Naim Abdelrrehim era muy atractivo. Aunque tenía un año más que el resto, asistía al mismo curso debido a sus dificultades para integrarse al llegar al pueblo. Pero había progresado mucho, hasta convertirse en uno de los mejores de su clase. Su hermana, que lo acompañaba en la sala, iba un año por detrás y también destacaba en los estudios. Era otra belleza, aunque cubriese siempre su cabeza con un pañuelo y jamás se la viese en la calle fuera de las idas y venidas del instituto. Nada de fumar, beber, llevar pantalones, utilizar móviles o cosas parecidas. Y, por supuesto, nada de chicos. Naim a veces les explicaba sus costumbres, y trataban de entenderlas sin hacer juicios ni comparaciones. Únicamente sugerían que ahora ellos vivían en España, y que, por lógica, debían adaptarse a su nuevo país.

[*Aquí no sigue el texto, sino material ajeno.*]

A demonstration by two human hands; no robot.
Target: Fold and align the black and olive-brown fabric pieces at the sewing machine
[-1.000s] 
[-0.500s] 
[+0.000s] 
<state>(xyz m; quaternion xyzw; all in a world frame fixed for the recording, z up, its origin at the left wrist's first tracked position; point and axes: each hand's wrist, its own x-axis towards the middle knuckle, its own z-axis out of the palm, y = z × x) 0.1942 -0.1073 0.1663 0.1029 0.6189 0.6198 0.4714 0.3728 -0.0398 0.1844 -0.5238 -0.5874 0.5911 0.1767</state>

Algo siempre difícil cuando eran los padres quienes tomaban las decisiones.
El chico árabe se sentó en la silla, bastante impresionado por lo que estaba ocurriendo. Vestía con normalidad, como cualquiera de ellos, pero sus rasgos resultaban inequívocos: tez oscura, ojos brillantes, cabello muy negro, cuerpo delgado, manos hermosas...
—¿Estás dispuesto? —preguntó Vanessa.
—Sí —contestó el chico, que movió la cabeza de arriba abajo para afianzar su afirmación.
—Dice Gabriel Durán que tú fuiste la última persona que le vio antes de regresar al aula, que estabais hablando los dos.
—Sí —volvió a decir, y repitió su gesto.
—¿A qué hora fue eso?
—No miré reloj, pero faltaba poco para que sonara timbre —respondió con su entonación y su característico modo de hablar, comiéndose algunos artículos.
—¿Cómo lo sabes?
—Gabriel dijo que necesitaba comprobar cosa antes de que empezara clase.
—¿Por qué no lo acompañaste?
—Pues... no sé —vaciló—. Todavía acababa mi bocata... Le dije esperase un minuto, pero no quiso.
—¿Cómo era el comportamiento de Gabriel? —preguntó Carlos.
—No entiendo —frunció el ceño Naim.
—¿Te pareció nervioso, agitado...?
—No, normal —se encogió de hombros.
—¿Y durante el recreo?
—Sólo hablamos al final, un minuto. Ya digo que cruzamos en la puerta; yo salía, él entraba.
—¿Nada que delatara lo que se supone que hizo?
—No.
—Maldito moro...
No fue más que un susurro, una imprecación formulada en voz muy baja, inaudible para todos.
No para ellos tres, que lo tenían de cara.
—¿Qué has dicho, Eric?
—Nada.
La voz de Vanessa sonó todavía más seca y contundente:
—¿Qué has dicho, Eric?
—¡Nada!
—¿Va a resultar ahora que no tienes agallas?
El cruce de miradas fue muy intenso. Desprecio en los ojos de Eric Padilla. Rabia en los de Vanessa Molins. Cristina y Carlos parecían dos estatuas. Atravesaban un campo minado. La idea de que Eric pudiera hacerles la vida imposible desde este día surgió entre ellos igual que una pequeña bomba silenciosa.
Cristina apretó las mandíbulas; Carlos, los puños.
—Si vuelves a insultar a alguien en esta sala...
—¿Qué vas a hacerme, expulsarme? —la desafió—. Te recuerdo que aquí soy el agavriado.
—Agraviado.
—¿Qué?
—Se dice «agraviado».
—¡Me da igual cómo se diga, joder!
Ya no le respondieron. Ninguno de los tres. Hubo alguna risa por detrás. Eric volvió la cabeza para descubrir a los que se burlaban de él. No halló ya el menor rastro en sus expresiones. Naim, empequeñecido en su silla, esperaba sin acabar de entender muy bien de qué iba la cosa.
—Gracias por tu ayuda —lo despidió Vanessa tras aquellos segundos de silencio.